You should consider how to price your currency based on how the customer first sees it. For engagement-oriented attention currency, users are first presented with the currency when they’re earning it as payment for their actions. For secondary and transaction currencies, users first see the currency when they are making a purchase decision and seeing the price. Because of this, attention currencies should probably be on the high range and secondary and transaction currencies should be smaller numbers.
Also, you should make a decision about your currency based on your intended item price range because it sets the minimum and (loosely) maximum price ranges available in your economy.
An example of this was when Facebook adjusted the value of Facebook Credits in May 2009, changing the pricing from $1:100 to $1:10 credits:
We want to make sure that even the smallest amount of credits is meaningful. Now by accumulating as little as 10 credits, you can buy a gift to add more significance to a friend’s birthday, celebrate a special occasion or simply have fun.
At the time, Facebook was running tests on physical goods such as a $50 bouquet gift for a friend’s birthday. Rather than pricing it at 5,000 credits, 500 is much simpler pricing. The credits price also indicates the lowest bound of the smallest transaction you are willing to allow within your ecosystem. With a $1:10 ratio, the smallest transaction Facebook will process is $0.10 instead of $0.01.
Well what about secondary vs transaction currencies? Secondary currencies tend to be tied to virtual goods, which means they can be flexible in their pricing. The games using secondary currencies are largely closed economies without the ability to exchange currency or cash it out. Because of this, 89% of the secondary currencies had incentives to purchase larger currency amounts at a better exchange rate and obfuscating the true price you’re paying for the good.

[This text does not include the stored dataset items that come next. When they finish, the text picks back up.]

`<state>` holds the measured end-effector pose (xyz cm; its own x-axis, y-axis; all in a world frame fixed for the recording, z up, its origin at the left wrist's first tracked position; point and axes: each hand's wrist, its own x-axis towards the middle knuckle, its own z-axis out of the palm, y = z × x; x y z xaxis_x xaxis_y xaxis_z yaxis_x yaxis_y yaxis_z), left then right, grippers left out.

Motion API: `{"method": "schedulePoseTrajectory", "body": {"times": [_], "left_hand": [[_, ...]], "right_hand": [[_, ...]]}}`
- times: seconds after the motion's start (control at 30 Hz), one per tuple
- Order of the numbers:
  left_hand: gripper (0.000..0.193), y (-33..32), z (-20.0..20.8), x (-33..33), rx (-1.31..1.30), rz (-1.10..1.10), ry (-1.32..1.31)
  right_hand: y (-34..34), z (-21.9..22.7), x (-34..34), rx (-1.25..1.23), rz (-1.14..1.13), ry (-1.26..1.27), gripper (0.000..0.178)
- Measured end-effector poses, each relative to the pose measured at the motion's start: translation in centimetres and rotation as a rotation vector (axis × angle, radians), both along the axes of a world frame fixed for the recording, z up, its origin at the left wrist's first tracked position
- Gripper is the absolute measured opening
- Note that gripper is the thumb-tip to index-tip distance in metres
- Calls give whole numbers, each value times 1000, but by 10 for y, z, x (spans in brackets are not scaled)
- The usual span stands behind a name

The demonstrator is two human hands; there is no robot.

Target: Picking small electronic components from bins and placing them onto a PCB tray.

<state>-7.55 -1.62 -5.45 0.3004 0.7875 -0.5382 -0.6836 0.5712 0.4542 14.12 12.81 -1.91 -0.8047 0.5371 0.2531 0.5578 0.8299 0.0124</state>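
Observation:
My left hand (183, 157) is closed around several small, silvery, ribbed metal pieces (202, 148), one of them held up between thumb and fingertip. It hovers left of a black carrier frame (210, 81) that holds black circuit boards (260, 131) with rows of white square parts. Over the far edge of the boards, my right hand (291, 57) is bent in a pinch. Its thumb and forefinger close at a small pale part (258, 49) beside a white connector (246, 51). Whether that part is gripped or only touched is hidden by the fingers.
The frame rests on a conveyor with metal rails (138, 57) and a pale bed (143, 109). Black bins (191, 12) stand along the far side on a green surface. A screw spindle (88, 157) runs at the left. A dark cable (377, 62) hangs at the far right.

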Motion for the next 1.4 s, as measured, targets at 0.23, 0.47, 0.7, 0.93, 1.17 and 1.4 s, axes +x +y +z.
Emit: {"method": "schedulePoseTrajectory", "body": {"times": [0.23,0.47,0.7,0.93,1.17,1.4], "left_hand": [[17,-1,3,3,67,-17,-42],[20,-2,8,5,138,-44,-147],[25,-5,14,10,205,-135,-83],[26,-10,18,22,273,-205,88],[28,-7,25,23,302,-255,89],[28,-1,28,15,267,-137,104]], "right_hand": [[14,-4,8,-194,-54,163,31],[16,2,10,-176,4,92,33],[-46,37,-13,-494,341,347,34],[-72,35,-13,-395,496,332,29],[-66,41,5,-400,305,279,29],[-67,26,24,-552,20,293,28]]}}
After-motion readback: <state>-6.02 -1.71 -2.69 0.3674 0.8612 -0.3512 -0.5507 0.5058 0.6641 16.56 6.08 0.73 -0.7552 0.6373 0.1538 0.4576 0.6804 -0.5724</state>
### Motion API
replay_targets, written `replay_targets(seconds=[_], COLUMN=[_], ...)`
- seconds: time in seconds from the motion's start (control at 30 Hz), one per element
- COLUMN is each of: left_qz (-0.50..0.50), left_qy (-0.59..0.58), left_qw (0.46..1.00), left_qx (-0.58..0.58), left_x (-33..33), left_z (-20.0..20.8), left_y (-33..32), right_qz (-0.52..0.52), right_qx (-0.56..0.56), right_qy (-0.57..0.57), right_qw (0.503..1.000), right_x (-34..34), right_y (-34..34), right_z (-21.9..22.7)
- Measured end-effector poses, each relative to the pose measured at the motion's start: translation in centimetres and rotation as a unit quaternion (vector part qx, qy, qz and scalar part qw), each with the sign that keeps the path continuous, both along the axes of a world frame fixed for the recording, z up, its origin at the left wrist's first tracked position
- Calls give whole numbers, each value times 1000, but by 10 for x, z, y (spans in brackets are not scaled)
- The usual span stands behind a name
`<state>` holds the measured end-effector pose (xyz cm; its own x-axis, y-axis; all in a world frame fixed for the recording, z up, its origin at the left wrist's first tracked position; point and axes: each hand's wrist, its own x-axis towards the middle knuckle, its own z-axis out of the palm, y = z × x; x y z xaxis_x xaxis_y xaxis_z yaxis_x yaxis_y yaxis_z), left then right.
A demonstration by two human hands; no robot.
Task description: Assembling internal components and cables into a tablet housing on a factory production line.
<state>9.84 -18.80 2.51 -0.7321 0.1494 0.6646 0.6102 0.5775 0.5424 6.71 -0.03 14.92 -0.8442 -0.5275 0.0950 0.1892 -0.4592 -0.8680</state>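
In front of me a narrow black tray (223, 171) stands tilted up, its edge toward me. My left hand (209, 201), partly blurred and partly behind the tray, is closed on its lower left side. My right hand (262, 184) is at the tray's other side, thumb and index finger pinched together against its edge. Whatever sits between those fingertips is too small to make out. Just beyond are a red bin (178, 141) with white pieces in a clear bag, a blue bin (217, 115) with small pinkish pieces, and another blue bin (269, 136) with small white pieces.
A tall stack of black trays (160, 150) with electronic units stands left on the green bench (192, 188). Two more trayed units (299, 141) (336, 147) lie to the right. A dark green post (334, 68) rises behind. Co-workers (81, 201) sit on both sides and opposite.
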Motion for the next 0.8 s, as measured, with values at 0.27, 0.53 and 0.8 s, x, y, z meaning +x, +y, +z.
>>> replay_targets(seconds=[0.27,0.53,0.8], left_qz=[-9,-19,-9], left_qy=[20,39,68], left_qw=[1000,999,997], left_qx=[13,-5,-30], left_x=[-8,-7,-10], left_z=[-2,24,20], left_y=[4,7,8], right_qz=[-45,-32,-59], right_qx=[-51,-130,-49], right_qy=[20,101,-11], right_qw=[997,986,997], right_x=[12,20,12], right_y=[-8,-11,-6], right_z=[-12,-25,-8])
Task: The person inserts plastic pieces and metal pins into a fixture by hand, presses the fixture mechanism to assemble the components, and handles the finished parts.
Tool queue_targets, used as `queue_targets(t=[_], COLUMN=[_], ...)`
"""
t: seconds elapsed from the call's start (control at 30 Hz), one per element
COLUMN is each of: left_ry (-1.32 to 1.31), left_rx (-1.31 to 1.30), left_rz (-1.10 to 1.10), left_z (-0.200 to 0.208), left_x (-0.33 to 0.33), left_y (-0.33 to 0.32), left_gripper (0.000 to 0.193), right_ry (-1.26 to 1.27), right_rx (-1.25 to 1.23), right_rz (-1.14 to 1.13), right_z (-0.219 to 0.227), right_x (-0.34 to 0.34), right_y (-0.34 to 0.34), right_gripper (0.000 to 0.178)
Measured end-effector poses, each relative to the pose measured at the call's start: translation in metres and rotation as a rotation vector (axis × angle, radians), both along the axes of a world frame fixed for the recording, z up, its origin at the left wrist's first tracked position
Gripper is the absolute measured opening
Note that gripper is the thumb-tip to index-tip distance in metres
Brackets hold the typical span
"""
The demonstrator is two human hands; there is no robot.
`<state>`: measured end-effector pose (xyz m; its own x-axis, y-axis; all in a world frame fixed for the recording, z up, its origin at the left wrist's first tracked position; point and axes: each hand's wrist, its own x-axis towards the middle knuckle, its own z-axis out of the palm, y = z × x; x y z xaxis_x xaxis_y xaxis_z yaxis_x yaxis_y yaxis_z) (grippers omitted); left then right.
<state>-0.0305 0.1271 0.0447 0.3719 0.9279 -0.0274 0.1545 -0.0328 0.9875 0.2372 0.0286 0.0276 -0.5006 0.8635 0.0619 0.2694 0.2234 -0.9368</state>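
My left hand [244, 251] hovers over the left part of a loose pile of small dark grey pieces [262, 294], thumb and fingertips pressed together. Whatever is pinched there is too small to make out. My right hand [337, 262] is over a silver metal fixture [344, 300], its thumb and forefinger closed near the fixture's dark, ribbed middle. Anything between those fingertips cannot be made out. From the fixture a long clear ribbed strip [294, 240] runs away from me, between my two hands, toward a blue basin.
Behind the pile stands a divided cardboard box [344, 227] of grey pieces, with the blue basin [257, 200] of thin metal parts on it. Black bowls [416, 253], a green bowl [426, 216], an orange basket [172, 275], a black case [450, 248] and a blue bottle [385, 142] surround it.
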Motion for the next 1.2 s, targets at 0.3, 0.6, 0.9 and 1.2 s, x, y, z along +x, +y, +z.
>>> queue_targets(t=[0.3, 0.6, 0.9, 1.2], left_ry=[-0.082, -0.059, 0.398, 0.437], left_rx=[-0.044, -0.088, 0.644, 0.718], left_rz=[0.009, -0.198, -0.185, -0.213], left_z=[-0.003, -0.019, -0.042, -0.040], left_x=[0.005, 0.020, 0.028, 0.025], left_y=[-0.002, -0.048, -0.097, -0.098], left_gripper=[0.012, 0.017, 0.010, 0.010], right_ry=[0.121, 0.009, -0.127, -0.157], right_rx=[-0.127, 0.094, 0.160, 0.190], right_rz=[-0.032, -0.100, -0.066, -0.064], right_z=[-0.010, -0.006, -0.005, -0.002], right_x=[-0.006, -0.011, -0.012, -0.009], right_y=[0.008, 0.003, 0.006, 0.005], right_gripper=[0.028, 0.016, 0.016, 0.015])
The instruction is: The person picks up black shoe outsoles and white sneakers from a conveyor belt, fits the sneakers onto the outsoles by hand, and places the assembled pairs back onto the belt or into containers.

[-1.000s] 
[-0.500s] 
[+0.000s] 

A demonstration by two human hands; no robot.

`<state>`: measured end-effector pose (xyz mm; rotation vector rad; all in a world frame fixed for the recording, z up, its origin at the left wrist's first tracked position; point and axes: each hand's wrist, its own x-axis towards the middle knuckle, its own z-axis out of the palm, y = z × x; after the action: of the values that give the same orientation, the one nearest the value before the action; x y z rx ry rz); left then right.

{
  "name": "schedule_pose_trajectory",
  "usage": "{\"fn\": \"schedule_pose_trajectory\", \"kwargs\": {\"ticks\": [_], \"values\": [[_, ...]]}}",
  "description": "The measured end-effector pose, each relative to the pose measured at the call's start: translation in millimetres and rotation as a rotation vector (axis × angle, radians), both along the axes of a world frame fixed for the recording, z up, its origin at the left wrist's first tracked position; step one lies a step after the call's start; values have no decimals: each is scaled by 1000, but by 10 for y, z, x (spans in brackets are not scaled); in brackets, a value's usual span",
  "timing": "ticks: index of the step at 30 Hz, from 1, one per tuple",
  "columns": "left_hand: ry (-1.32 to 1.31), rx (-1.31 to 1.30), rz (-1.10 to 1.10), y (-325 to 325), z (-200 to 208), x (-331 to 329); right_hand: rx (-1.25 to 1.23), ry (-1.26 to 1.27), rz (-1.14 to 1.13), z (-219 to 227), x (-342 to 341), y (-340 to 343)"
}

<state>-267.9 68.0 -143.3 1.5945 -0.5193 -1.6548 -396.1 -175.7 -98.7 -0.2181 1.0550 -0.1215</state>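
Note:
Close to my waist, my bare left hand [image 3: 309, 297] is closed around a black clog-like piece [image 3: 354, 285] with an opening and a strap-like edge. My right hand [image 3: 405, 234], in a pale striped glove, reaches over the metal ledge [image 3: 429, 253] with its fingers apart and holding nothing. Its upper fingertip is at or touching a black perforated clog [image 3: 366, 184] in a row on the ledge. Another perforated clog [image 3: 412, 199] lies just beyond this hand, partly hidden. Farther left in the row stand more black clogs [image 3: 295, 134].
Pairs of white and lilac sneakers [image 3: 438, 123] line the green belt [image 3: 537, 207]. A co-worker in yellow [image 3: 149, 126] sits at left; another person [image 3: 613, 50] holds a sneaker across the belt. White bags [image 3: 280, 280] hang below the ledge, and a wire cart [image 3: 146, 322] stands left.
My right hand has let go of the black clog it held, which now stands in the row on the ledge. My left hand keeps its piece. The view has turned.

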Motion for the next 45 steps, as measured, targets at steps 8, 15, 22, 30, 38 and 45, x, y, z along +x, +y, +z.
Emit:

In comparison, transaction currencies did not offer incentives. Their purpose is to ease payment friction in for small payments across multiple merchants. Since users are purely funding transactional currency to purchase items later across multiple contexts, this type of currency tends to be more straightforward in doing the math with fewer attempts to obfuscate the rates.
Conclusion
Ultimately, I think that you need to heavily consider the context in which a user first becomes aware of the currency, whether earning it or seeing it in the store. Dual currency systems are particularly valuable because items with two prices (free attention currency vs paid secondary currency) sets two contexts to the value the item. The user can either invest their time or money to get the item. You need to consider your long-term pricing structure on what items you plan to sell, and whether or not you allow money to be exchanged or used across multiple properties. And finally, you also need to consider all of this up-front because it can be costly and difficult to reset this after release!
*Appendix: Dataset
Attention Currencies (24): Bowling Buddies, Sorority Life, YoVille Coins, Fishville Coins, Minigolf Party, Restaurant City, Farmville Farm Coins, Happy Aquarium Coins, Poker Rivals Poker Chips, Petville Coins, Happy Island Coins, Tiki Farm Shells, Gangster City Money, Tiki Resort Shells, Treasure Isle Coins, Wild Ones Coins, My Empire Coins, Hotel City Coins, Frontierville Frontier Coins, Pirates! AHOY Coins, Car Town Coins, It Girl, MyYearbook LunchMoney, Bejeweled Blitz (FB)
Secondary Currencies (27): Maplestory, YoVille YoCash, Pet Society, Fishville Sand Dollars, Farmville Farm Cash, Crazy Planets, Country Story, Happy Aquarium Pearls, Treasure Isle Island Cash, Frontierville Horseshoes, Gaia Online Gaia Cash, Car Town, Habbo Coins, gPotato, Dragon Wars, Fashion Wars, Street Racing, Vampire Wars, Friends for Sale, City of Wonder Gold, Social City, Market Street, Wild Ones Treats, Bola Melon Cash, Sorority Life Brownie Points, Millionaire City Gold Bars, Petville Cash
Transaction Currencies (6): hi5, Facebook, Xbox 360 Live, Spare Change, SocialGold, Playfish Cash
(Article reprinted with permission from Ada Chen.)